PAST, PRESENT, FUTURE
Manet’s nod to the past and eye for the future is clear to see in two small portraits of artist and friend Berthe Morisot.
In the 1872 version, black is typically dominant, including his
subject’s eyes which were in fact green. The portrait is pretty, Morisot
is composed and looks arrestingly at the viewer.
In an 1874 picture of similar size, Morisot is depicted in mourning.
Her eyes are sunken, her cheeks hollow, and the brushstrokes are fast
and loose, yet the painting manages to capture her sorrow and fragility.
Manet was a friend to the impressionists, and painted Monet and his
family at Argenteuil. He once said of the younger artist: “Who is this
Monet whose name sounds just like mine and who is taking advantage of my
notoriety?”
He described Monet as “the Raphael of water” and yet distanced
himself from the impressionists, refusing to exhibit with them and
focusing instead on the Paris Salons which would reject his work as
often as they accepted it.
Manet defied the critical preferences of his day, declining to give
viewers a clear narrative in pictures like “Music in the Tuileries
Gardens” and “The Luncheon”, in which 16-year-old Leon, who may or may
not have been the artist’s son, stares blankly past the viewer.

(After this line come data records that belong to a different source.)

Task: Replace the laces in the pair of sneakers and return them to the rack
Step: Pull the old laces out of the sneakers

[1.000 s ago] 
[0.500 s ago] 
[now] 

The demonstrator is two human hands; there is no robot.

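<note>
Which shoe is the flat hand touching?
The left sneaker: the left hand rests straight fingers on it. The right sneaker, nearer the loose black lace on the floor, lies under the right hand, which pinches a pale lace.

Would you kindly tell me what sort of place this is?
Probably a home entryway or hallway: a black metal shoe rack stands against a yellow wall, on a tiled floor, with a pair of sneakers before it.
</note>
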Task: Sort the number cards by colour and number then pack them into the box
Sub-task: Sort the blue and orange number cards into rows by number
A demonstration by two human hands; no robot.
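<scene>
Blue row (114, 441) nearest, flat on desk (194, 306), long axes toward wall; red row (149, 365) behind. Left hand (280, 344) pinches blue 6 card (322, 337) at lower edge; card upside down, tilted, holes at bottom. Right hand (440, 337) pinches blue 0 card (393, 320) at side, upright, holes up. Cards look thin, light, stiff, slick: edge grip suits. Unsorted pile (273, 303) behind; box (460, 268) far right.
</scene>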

Perhaps the greatest artistic scandal of his life, however, came with
his infamous “Olympia” (1863), depicting the goddess Venus as a
Parisian prostitute and exhibited at the Salon, though not loaned to the
Royal Academy for the exhibition.
“Insults are beating down on me like hail,” he wrote to his friend,
the poet Charles Baudelaire. “I’ve never been through anything like it.”
Another literary friend, Emile Zola, wrote an article defending Manet
and his Olympia, support which led Manet to paint the novelist in a
major portrait in 1868.
Manet appeared to understand that his status as a titan of modern art would come only after his death.
“Their vision will be better developed than ours,” he said of future audiences.
Edgar Degas, one of the pallbearers at his funeral in 1883 along with
Zola and Monet, was moved to say: “He was greater than we thought.”